* **Records for the task**:
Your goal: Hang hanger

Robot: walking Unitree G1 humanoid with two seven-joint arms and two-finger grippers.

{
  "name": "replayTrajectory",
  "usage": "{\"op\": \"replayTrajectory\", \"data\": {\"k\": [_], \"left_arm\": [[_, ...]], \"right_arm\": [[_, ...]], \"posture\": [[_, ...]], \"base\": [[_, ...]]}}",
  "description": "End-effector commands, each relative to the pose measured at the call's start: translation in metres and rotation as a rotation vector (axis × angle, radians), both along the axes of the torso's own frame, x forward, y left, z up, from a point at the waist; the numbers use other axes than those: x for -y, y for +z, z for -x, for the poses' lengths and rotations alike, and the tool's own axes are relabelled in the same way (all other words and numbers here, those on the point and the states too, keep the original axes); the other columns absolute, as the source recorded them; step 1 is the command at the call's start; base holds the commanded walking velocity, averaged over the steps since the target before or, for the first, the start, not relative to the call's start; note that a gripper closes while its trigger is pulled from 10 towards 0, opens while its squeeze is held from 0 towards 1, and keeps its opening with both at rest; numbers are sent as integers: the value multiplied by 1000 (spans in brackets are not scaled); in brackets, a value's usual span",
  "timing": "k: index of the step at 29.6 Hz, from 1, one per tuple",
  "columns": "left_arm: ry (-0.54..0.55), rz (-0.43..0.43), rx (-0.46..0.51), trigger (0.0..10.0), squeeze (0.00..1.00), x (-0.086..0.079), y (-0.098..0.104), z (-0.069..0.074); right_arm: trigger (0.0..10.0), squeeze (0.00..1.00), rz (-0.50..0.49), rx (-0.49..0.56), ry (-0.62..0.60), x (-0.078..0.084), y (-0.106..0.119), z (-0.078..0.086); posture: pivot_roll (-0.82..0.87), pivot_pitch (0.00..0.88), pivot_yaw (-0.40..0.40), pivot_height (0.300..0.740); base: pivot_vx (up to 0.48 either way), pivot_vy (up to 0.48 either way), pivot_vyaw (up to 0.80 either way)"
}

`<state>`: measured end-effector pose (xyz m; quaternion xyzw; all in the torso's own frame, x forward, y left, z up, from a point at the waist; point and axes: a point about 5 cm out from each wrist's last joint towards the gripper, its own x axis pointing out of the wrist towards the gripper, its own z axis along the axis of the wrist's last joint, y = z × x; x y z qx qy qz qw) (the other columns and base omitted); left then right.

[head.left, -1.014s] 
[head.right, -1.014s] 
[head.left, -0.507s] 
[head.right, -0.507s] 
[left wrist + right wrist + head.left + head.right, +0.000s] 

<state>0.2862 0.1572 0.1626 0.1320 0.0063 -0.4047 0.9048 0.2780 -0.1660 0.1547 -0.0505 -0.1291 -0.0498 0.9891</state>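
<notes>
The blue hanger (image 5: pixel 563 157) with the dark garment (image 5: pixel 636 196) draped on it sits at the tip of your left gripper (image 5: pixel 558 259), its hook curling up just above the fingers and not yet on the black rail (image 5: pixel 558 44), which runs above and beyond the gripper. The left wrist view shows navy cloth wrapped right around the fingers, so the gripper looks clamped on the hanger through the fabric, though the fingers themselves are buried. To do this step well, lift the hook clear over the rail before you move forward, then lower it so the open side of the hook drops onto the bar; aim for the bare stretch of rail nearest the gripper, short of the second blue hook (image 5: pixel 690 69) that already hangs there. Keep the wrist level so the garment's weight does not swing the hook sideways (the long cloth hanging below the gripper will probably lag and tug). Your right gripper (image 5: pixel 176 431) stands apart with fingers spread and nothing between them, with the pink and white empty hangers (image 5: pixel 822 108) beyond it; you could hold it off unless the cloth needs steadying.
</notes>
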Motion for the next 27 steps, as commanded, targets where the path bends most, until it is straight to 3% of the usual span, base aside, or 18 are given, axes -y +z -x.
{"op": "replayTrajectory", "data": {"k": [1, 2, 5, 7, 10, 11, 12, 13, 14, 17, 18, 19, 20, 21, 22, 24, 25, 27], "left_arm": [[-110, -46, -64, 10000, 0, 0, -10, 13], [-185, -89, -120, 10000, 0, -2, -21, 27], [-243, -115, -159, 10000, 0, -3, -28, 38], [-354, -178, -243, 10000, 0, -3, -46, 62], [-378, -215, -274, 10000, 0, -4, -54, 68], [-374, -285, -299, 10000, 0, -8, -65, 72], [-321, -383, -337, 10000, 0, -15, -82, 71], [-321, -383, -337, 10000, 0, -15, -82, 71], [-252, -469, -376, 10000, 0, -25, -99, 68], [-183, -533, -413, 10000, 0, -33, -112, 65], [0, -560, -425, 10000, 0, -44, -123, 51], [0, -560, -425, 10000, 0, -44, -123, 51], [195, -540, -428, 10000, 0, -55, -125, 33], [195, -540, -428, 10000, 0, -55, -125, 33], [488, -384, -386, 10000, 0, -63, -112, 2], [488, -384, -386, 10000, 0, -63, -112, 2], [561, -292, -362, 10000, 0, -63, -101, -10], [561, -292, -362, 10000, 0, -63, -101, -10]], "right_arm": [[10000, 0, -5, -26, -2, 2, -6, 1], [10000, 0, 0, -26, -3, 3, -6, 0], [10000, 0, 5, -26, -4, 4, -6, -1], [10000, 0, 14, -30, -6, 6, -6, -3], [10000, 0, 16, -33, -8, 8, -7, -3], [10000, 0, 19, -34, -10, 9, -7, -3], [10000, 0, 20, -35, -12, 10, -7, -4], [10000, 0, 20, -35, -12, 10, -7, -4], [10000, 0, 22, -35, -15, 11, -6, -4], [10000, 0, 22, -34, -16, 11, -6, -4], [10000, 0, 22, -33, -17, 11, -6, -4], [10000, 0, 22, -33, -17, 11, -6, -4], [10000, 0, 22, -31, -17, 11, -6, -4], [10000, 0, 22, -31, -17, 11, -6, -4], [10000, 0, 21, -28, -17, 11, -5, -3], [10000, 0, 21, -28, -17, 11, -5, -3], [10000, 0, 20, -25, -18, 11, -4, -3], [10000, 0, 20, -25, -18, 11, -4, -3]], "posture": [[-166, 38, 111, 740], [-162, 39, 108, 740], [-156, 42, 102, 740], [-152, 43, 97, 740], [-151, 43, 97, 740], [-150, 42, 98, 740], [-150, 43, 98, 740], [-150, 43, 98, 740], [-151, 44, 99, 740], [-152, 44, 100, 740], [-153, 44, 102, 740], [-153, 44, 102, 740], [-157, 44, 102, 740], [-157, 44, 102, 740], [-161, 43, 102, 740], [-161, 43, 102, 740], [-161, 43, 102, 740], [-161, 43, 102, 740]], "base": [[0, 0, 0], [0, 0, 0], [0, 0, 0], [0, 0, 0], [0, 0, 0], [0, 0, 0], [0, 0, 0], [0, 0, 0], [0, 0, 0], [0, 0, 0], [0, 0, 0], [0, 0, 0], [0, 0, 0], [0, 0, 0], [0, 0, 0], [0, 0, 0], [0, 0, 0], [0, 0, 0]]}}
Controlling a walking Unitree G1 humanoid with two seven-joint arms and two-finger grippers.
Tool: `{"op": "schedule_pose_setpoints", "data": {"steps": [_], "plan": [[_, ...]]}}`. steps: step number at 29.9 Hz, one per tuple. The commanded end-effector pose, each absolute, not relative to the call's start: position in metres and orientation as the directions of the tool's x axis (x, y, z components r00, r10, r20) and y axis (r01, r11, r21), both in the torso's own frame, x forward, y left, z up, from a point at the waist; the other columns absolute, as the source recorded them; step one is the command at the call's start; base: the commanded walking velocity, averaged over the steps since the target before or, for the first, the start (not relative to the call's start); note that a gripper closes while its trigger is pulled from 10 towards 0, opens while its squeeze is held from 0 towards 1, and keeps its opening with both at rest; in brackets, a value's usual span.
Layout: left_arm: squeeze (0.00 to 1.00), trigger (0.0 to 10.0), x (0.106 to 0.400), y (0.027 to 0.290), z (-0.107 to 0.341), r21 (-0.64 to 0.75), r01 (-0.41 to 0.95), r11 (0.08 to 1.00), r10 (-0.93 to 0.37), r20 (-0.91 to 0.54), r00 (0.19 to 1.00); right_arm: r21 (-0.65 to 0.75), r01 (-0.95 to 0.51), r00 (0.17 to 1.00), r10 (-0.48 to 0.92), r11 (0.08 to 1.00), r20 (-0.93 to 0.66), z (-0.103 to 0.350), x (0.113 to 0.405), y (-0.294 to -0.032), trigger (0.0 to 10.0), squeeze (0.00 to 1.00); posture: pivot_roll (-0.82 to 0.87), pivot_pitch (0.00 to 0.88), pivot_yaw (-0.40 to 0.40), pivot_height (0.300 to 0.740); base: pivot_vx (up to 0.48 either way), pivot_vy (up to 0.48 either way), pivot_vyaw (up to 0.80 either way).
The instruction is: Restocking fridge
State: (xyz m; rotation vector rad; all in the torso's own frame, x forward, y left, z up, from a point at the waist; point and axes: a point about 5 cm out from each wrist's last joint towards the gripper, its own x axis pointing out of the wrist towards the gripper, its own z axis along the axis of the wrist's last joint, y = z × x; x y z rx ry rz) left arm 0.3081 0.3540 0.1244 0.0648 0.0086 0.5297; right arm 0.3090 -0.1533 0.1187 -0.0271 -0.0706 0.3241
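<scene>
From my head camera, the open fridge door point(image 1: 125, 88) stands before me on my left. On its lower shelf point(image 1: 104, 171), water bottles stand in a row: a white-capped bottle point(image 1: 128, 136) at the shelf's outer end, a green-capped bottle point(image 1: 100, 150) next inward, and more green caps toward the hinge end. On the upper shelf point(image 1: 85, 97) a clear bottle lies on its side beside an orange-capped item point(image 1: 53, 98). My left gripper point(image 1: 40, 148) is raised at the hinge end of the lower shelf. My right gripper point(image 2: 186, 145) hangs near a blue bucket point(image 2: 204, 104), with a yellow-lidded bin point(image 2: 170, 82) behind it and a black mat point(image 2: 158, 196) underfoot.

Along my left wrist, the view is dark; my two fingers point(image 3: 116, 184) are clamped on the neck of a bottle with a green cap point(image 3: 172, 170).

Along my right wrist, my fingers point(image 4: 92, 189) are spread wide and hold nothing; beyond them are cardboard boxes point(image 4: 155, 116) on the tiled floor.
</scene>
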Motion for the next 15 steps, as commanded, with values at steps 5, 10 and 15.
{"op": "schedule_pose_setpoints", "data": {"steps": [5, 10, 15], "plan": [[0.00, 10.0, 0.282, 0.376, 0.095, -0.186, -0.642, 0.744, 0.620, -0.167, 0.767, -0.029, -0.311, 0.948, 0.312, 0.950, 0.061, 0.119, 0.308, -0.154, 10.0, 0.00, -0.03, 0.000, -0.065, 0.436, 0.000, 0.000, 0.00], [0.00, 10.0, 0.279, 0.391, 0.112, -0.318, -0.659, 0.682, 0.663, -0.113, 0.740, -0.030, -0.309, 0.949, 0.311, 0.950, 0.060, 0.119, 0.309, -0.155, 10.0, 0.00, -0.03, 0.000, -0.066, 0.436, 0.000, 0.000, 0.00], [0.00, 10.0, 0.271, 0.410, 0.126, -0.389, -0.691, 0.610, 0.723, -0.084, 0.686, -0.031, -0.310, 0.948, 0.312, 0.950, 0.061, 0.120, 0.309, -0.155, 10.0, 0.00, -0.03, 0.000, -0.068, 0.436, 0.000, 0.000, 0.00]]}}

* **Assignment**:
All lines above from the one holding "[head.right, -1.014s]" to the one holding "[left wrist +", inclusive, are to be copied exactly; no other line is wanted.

* **Solved exercise**:
[head.right, -1.014s] 
[head.left, -0.507s] 
[head.right, -0.507s] 
[left wrist + right wrist + head.left + head.right, +0.000s] 

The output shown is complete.